I got through 4th grade somehow. Then in 5th grade, we got my dog that was a really adorable sweetheart. Gee, I wish I had more pictures. Puberty made me anxious but I wasn’t on pediatric schizophrenia medication at all even if they kept saying I should be on some. But then again nobody listened to this sound advice. If the situation had been up to me, as many families are not as authoritarian, I would have removed myself from that toxic environment. I wish time travel could fix my life. I’d be in law school earlier than now and not an alcoholic from 2002-2010. That was a costly 8 years. Public school was such a relief though because I wasn’t as picked on.

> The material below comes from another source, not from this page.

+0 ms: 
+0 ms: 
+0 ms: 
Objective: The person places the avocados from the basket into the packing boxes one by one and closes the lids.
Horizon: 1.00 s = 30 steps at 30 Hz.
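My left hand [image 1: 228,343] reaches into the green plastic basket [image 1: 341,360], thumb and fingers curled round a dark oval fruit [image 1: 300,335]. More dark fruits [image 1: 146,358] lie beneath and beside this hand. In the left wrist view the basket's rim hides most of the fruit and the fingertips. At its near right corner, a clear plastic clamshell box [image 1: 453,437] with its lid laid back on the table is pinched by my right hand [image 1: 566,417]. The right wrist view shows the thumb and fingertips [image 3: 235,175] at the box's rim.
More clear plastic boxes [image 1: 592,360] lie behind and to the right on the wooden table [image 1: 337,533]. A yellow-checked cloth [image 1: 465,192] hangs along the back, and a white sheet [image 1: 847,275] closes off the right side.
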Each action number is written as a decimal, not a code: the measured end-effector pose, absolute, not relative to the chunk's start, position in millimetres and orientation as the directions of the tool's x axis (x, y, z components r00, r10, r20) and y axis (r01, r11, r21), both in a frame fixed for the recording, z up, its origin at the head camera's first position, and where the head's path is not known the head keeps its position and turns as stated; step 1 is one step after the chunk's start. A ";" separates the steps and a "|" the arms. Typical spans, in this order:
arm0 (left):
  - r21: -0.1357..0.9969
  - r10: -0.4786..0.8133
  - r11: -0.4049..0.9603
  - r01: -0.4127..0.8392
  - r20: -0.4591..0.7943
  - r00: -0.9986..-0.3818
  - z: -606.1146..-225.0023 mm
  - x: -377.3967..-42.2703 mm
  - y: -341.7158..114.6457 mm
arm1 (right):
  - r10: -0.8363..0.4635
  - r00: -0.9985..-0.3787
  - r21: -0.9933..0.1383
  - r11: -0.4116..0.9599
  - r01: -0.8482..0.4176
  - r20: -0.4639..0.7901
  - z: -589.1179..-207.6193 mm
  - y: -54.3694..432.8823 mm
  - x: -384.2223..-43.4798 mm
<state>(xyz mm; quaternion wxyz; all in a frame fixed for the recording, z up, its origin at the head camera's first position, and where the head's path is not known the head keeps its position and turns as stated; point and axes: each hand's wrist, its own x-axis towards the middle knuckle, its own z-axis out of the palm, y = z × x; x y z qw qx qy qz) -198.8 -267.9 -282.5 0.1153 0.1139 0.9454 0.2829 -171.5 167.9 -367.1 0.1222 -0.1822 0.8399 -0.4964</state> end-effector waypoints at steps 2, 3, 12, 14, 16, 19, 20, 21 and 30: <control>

Although the bullies kept coming because I was singled out for having an untreated mental illness but at least now I’m stable, and can continue with my life path uninterrupted. Hence why I’m updating my blog a lot because I want to be able to make $500 off this blog if that is even possible. In high school, I wasn’t allowed to try public school. I had to go to the high school they chose.

 

In college, I walked out on hostile people or gave them shit back. I managed to control my hostile environments by removing myself from my first living situation. One roommate could have hurt me. She was probably an untreated mentally ill person. She deliberately picked fights with me until the end. I was only allowed to move my second semester. I did go through half a semester without meds but then again I didn’t have a proper mental health diagnosis until I found SSI, a decent psychiatrist who was a mental illness believer compared to the unbeliever I was seeing, and finally, I managed to get a diagnosis in 2012, when I was 30.

 

I spent 30 years without a diagnosis. But then again I finally got one. These days I remove myself from a hostile environment or give somebody hostile shit back. I’m able to say my life is now free of toxic influences since I dump people who are hostile, toxic, or weird. I dump them and I don’t look back. That is the last time, you will do this to me, is what I say to all of them. Anybody who wants to bring me down, well we’re done.